* What to do *
Transcribe, word for word and without additions, each line below from the one containing "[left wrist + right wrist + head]" through the one containing "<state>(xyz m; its", both ends included.

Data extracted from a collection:
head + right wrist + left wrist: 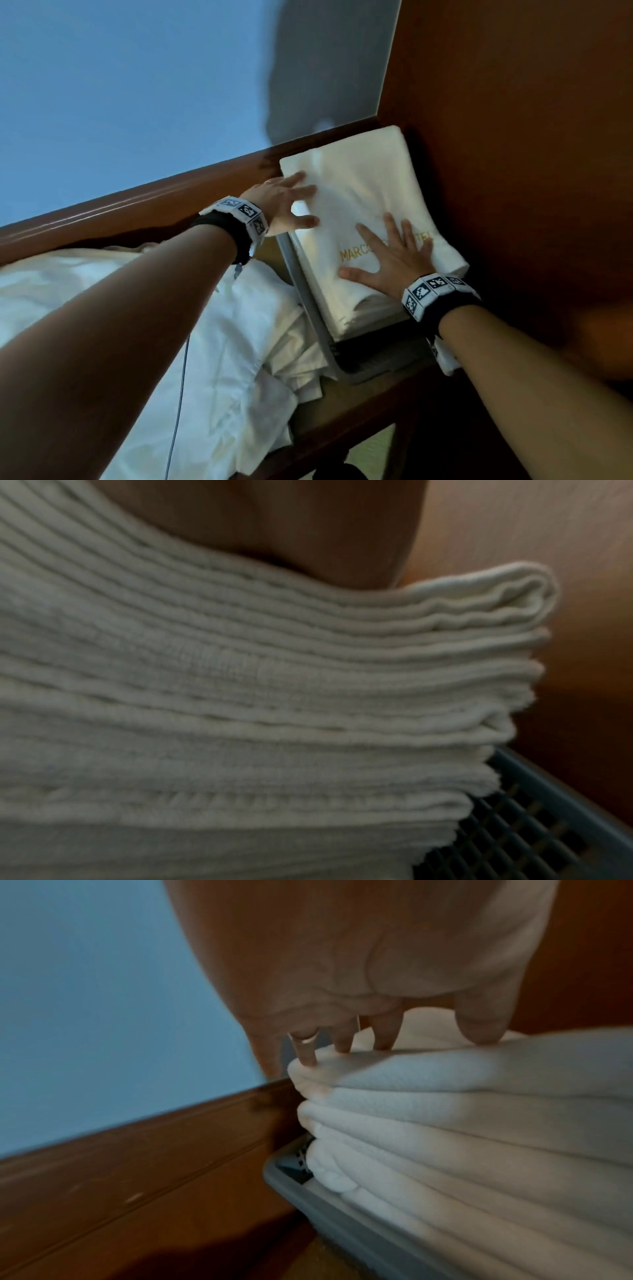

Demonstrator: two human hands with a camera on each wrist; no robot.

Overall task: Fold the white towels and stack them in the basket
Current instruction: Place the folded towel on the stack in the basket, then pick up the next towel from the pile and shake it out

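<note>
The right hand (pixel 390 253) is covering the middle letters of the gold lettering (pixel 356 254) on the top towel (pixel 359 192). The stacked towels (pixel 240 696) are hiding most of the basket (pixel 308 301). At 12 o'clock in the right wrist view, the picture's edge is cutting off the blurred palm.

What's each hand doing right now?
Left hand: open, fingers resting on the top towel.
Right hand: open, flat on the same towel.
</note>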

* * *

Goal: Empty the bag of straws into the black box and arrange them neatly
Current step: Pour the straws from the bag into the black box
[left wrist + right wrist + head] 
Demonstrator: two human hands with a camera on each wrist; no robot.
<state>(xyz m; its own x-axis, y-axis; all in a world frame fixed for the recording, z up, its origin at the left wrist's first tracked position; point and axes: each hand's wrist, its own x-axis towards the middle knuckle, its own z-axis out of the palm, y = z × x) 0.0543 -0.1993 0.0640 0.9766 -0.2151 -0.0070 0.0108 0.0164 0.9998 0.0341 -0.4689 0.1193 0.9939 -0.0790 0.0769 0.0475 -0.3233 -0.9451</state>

* Task response *
[left wrist + right wrist + head] 
Demonstrator: two human hands with a camera on each wrist; no robot.
<state>(xyz m; its own x-axis, y-axis; all in a world frame fixed for the recording, z up, its origin at the left wrist's first tracked position; point and axes: each hand's wrist, its own x-axis towards the middle knuckle, its own z-axis out of the palm, y = z × x) 0.0543 -0.1993 0.0640 0.9766 -0.2151 -0.0070 0.0108 0.0164 0.9998 0.0341 -0.4689 0.1193 0.9939 -0.0790 0.0769 0.0475 -0.3233 -0.9451</state>

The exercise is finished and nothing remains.